Monitoring origins: Where we are today

Monitoring origins 2

Monitoring origins: Where we are today

Continuing on our last blog post Monitoring origins: Where it all began, in this post, we’ll be discussing the most popular monitoring setups currently used by IT technicians around the world.

Today, TSDBs dominate the monitoring world. TSDBs are specialized databases designed to store large amounts of time-indexed data.

We can say that both RRD and carbon/whisper belonged to the definition of TSDB as well. However, the term became a buzzword only around 2013 with the appearance of two significant players in the field, InfluxDB and Prometheus.

Influxdb vs Prometheus

Essentially, both databases have the task of collecting metrics. They both do it exceptionally well, and we can easily say that they both have an equally enviable performance – specific benchmarks show ingestion rates of over 300,000 metrics per second on commodity hardware.

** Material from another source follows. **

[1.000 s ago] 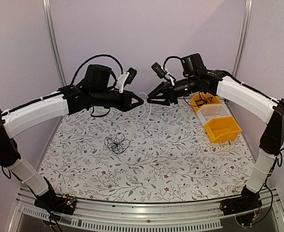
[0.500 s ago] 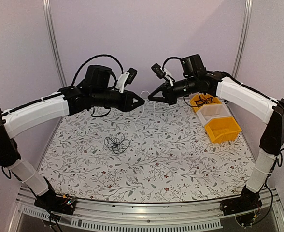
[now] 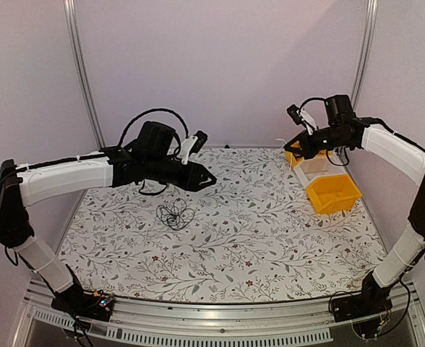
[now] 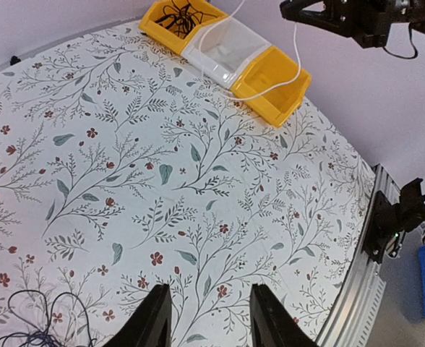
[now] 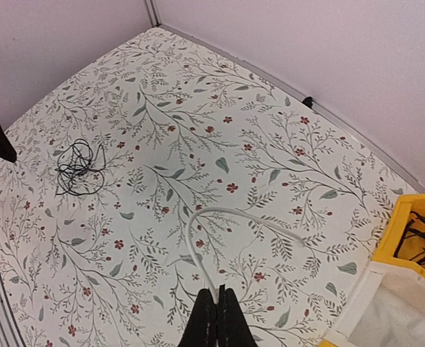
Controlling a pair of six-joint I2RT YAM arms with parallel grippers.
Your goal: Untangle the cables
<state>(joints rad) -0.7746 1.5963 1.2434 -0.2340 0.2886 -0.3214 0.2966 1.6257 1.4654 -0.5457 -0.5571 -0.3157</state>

From our perspective, InfluxDB is much more similar to the model we’re used to working with so far. InfluxDB offers us some additional benefits that we feel are essential in developing business solutions, so we’ll be focusing on the TICK stack during the rest of this post.

Most things can be very easily accomplished similarly through Prometheus.

Below you can see a quick side-by-side comparison of both models.

InfluxDB logo small
  • OpenCore
  • HA support (paid version)
  • Kapacitor
  • Push
  • Single binary collector
  • Interoperability
  • Multiple databases per server
  • Numeric + String
  • Rollup
Prometheus logo small
  • OpenSource
  • Large fast growing community
  • AlertManager
  • Pull
  • Multiple exporters
  • Slightly better PromQL
  • Numeric

TICK Stack

TICK is an abbreviation of the InfluxData product group: Telegraf, Influx, Chronograf and Capacitor.

Telegraf

The Telegraf is a single go binary agent that contains over 200+ available plugins for collecting metrics from various sources. After collecting the metrics, the Telegraf sends those metrics via  HTTP protocol to InfluxDB. In addition to standard plugins, it is also very easy to extend metric collection through custom executables.

Telegraf diagram

For example, if we were to collect data from PowerDNS via custom shell script, similar to Ganglia’s gmetric, we can easily collect external monitoring data and inject it via telegraf into our metric store.

Below is an example of such configuration:

cat telegraf.d/pdns.conf
[[inputs.exec]]
    commands = ["/etc/telegraf/pdns-recursor.sh"]
    timeout= "5s"
    name_suffix = "_pdns"
    data_format = "json"

And this is an example of an executed script itself. A very simple curl request toward PDNS’s json stats page, which is passed to jq binary to transform it into an acceptable series collection for InfluxDB

#!/bin/bash
curl -s -H "X-API-Key: XXXXXXXXX" http://127.0.0.1:8082/api/v1/servers/localhost/statistics \
|jq 'reduce .[] as $item({}; . + { ($item.name): ($item.value|tonumber)})'

With this few lines of code, we end up with a handful of very useful metrics from PDNS that we can use to debug and / or monitor the performance of the DNS server itself.

PDNS metrics graphs

Another good example would be the StatsD interface. 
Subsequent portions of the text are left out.